▶ [REQUIRED ACTION] Your job is to report every line of the entries that has "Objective".
=== Begin Enclosure ===
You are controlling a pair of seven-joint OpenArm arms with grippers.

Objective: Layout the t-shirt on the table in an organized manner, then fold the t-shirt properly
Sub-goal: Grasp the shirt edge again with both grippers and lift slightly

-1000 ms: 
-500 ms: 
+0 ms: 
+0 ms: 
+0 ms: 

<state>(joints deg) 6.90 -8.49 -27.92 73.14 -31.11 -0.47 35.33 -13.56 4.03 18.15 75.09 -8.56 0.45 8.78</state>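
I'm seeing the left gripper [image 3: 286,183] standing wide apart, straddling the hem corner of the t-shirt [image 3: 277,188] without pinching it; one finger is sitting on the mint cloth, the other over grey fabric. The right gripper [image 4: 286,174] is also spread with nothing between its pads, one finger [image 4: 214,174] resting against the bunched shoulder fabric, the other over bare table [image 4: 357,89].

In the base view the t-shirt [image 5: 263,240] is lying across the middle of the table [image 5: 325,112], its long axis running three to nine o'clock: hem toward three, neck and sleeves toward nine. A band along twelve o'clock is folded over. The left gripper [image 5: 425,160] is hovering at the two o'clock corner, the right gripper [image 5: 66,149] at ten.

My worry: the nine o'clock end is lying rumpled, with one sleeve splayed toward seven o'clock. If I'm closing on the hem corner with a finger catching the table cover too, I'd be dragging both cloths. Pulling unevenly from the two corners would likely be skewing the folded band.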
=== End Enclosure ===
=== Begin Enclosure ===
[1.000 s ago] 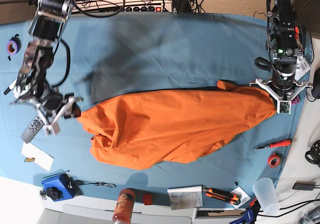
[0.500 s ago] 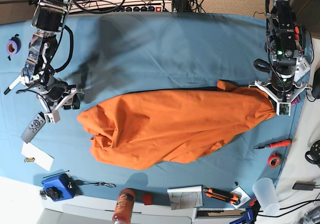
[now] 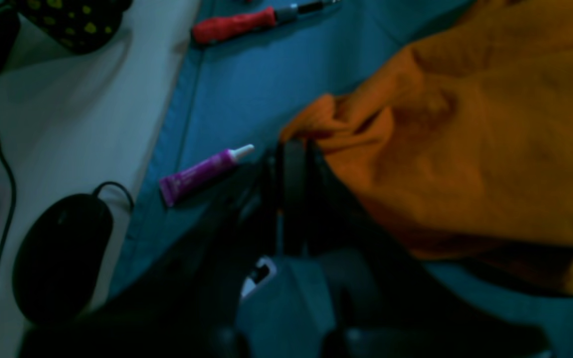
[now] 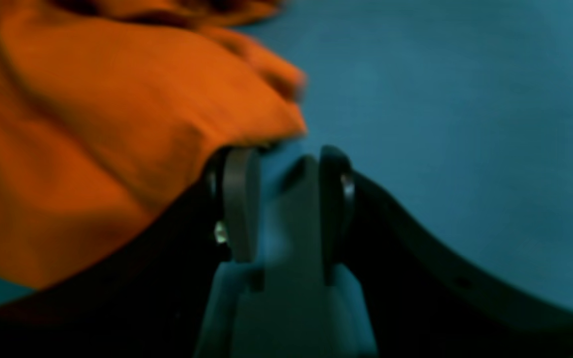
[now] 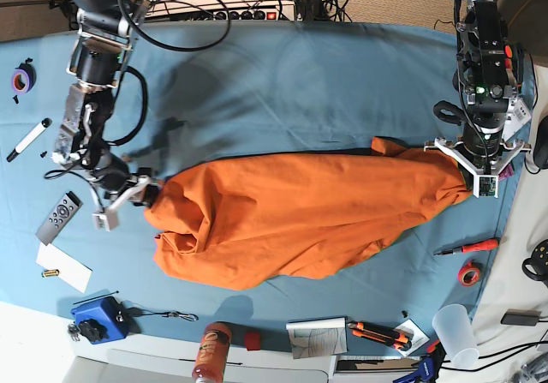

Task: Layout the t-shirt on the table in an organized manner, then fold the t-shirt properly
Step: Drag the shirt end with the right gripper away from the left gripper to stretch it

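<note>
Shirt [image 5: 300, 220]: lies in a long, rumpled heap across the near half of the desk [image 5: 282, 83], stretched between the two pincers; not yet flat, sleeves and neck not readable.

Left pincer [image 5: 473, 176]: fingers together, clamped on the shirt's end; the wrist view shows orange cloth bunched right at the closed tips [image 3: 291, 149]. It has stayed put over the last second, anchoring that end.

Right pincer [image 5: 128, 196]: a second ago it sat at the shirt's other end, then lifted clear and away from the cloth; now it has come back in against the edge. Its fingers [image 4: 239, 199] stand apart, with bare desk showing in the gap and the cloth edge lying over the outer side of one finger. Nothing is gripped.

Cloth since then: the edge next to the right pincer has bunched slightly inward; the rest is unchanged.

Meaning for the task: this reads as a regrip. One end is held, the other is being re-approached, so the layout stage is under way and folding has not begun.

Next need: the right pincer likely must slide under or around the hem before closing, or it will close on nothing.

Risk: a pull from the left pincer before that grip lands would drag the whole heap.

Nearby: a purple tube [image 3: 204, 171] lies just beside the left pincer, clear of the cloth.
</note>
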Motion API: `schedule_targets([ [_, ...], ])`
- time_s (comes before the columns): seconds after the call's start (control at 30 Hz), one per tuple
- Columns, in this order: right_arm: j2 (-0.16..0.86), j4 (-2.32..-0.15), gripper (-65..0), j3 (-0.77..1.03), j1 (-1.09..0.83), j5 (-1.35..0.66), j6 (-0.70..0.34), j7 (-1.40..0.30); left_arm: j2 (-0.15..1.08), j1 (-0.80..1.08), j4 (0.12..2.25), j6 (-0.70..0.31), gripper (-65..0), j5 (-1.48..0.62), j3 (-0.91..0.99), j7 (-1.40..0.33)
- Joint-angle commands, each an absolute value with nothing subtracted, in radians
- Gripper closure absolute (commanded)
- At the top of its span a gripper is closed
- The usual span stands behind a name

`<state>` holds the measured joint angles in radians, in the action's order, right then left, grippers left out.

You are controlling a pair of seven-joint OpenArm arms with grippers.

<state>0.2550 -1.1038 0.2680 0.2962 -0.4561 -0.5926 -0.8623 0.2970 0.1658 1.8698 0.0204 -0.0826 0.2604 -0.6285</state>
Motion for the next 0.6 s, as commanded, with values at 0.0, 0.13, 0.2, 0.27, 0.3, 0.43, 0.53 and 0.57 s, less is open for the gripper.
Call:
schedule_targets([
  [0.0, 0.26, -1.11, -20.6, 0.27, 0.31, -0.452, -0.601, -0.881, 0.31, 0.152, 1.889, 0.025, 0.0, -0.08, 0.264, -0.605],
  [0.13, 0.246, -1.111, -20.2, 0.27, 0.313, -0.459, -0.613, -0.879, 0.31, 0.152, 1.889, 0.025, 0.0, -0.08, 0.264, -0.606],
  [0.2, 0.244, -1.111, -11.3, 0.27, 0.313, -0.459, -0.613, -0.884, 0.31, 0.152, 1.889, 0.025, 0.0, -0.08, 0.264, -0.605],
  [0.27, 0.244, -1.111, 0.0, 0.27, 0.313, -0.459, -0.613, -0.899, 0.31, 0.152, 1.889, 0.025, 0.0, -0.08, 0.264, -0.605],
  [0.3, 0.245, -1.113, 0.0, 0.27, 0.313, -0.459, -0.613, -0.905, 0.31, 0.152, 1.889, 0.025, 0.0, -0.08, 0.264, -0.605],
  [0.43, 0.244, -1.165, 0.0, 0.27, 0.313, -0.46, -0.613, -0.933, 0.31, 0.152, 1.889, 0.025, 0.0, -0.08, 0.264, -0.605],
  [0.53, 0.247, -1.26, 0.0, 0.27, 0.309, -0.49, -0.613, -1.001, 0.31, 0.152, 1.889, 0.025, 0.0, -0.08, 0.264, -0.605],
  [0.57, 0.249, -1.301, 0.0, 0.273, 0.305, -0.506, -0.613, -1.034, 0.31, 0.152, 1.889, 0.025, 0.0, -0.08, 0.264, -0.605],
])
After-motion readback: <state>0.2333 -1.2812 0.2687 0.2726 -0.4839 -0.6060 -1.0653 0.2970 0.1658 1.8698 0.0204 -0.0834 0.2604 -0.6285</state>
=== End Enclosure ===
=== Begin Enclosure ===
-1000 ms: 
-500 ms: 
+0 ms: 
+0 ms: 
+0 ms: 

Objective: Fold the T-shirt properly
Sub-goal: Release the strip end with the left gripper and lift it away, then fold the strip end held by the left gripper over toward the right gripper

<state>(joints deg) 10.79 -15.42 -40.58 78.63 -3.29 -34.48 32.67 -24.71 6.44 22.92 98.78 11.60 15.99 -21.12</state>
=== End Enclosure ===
▶ [EXPECTED ANSWER]
Objective: Layout the t-shirt on the table in an organized manner, then fold the t-shirt properly
Objective: Fold the T-shirt properly

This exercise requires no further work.